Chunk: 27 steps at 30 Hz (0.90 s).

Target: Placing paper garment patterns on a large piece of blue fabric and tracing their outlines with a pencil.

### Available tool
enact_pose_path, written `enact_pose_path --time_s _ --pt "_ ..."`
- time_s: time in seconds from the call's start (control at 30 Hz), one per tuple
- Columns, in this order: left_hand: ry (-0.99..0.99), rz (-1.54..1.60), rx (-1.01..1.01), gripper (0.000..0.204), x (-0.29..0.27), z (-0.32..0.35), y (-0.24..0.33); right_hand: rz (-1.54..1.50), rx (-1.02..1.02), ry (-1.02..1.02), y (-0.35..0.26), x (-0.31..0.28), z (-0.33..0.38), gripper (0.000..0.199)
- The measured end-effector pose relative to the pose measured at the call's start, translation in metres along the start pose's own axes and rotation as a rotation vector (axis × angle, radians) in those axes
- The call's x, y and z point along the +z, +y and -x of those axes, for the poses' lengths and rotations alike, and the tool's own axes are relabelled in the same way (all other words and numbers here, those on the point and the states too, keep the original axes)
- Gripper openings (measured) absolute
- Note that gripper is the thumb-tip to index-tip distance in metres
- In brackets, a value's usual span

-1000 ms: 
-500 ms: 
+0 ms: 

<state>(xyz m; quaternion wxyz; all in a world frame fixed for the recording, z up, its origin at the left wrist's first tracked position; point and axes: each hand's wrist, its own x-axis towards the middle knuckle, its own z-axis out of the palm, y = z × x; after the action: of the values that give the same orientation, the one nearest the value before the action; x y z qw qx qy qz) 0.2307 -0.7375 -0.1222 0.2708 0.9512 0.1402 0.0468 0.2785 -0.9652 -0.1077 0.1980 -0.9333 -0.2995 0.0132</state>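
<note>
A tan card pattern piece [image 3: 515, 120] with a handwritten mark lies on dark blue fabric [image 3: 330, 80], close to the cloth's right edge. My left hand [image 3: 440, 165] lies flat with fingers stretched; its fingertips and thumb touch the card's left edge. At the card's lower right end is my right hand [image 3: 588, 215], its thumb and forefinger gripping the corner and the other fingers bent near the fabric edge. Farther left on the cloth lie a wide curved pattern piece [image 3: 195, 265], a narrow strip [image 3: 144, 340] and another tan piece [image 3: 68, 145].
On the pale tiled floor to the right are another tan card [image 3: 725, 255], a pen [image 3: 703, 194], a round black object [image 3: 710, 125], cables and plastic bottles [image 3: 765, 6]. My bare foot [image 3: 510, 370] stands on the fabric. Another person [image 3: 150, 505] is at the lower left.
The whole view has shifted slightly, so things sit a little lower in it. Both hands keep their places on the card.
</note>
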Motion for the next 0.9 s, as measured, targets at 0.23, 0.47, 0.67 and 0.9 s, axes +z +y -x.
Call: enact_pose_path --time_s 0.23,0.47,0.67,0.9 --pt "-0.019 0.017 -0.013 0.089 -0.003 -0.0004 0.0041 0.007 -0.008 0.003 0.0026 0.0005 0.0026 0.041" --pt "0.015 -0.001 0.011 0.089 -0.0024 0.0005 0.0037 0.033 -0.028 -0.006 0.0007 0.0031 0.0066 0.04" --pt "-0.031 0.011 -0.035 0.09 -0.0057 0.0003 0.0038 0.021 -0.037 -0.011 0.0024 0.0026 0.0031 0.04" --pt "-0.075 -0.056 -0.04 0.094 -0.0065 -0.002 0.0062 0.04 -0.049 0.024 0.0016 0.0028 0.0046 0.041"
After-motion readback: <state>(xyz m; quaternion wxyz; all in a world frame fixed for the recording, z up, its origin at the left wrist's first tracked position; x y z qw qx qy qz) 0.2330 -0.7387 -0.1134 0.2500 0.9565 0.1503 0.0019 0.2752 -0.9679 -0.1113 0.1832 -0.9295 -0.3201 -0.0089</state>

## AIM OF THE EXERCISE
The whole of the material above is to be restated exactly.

## EXERCISE RESULT
Chunk: 27 steps at 30 Hz (0.90 s).

Target: Placing paper garment patterns on a large piece of blue fabric and tracing their outlines with a pencil.

### Available tool
enact_pose_path, written `enact_pose_path --time_s _ --pt "_ ..."`
- time_s: time in seconds from the call's start (control at 30 Hz), one per tuple
- Columns, in this order: left_hand: ry (-0.99..0.99), rz (-1.54..1.60), rx (-1.01..1.01), gripper (0.000..0.204), x (-0.29..0.27), z (-0.32..0.35), y (-0.24..0.33); right_hand: rz (-1.54..1.50), rx (-1.02..1.02), ry (-1.02..1.02), y (-0.35..0.26), x (-0.31..0.28), z (-0.33..0.38), gripper (0.000..0.199)
- The measured end-effector pose relative to the pose measured at the call's start, translation in metres along the start pose's own axes and rotation as a rotation vector (axis × angle, radians) in those axes
- The call's x, y and z point along the +z, +y and -x of those axes, for the poses' lengths and rotations alike, and the tool's own axes are relabelled in the same way (all other words and numbers here, those on the point and the states too, keep the original axes)
- Gripper openings (measured) absolute
- Note that gripper is the thumb-tip to index-tip distance in metres
- In brackets, a value's usual span

-1000 ms: 
-500 ms: 
+0 ms: 

<state>(xyz m; quaternion wxyz; all in a world frame fixed for the recording, z up, its origin at the left wrist's first tracked position; point and axes: each hand's wrist, its own x-axis towards the middle knuckle, its own z-axis out of the palm, y = z × x; after the action: of the values that give the same orientation, the one nearest the value before the action; x y z qw qx qy qz) 0.2307 -0.7375 -0.1222 0.2708 0.9512 0.1402 0.0468 0.2785 -0.9652 -0.1077 0.1980 -0.9333 -0.2995 0.0132</state>
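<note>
A tan card pattern piece [image 3: 515, 120] with a handwritten mark lies on dark blue fabric [image 3: 330, 80], close to the cloth's right edge. My left hand [image 3: 440, 165] lies flat with fingers stretched; its fingertips and thumb touch the card's left edge. At the card's lower right end is my right hand [image 3: 588, 215], its thumb and forefinger gripping the corner and the other fingers bent near the fabric edge. Farther left on the cloth lie a wide curved pattern piece [image 3: 195, 265], a narrow strip [image 3: 144, 340] and another tan piece [image 3: 68, 145].
On the pale tiled floor to the right are another tan card [image 3: 725, 255], a pen [image 3: 703, 194], a round black object [image 3: 710, 125], cables and plastic bottles [image 3: 765, 6]. My bare foot [image 3: 510, 370] stands on the fabric. Another person [image 3: 150, 505] is at the lower left.
The whole view has shifted slightly, so things sit a little lower in it. Both hands keep their places on the card.
</note>
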Motion for the next 0.9 s, as measured, targets at 0.23, 0.47, 0.67 and 0.9 s, axes +z +y -x.
Call: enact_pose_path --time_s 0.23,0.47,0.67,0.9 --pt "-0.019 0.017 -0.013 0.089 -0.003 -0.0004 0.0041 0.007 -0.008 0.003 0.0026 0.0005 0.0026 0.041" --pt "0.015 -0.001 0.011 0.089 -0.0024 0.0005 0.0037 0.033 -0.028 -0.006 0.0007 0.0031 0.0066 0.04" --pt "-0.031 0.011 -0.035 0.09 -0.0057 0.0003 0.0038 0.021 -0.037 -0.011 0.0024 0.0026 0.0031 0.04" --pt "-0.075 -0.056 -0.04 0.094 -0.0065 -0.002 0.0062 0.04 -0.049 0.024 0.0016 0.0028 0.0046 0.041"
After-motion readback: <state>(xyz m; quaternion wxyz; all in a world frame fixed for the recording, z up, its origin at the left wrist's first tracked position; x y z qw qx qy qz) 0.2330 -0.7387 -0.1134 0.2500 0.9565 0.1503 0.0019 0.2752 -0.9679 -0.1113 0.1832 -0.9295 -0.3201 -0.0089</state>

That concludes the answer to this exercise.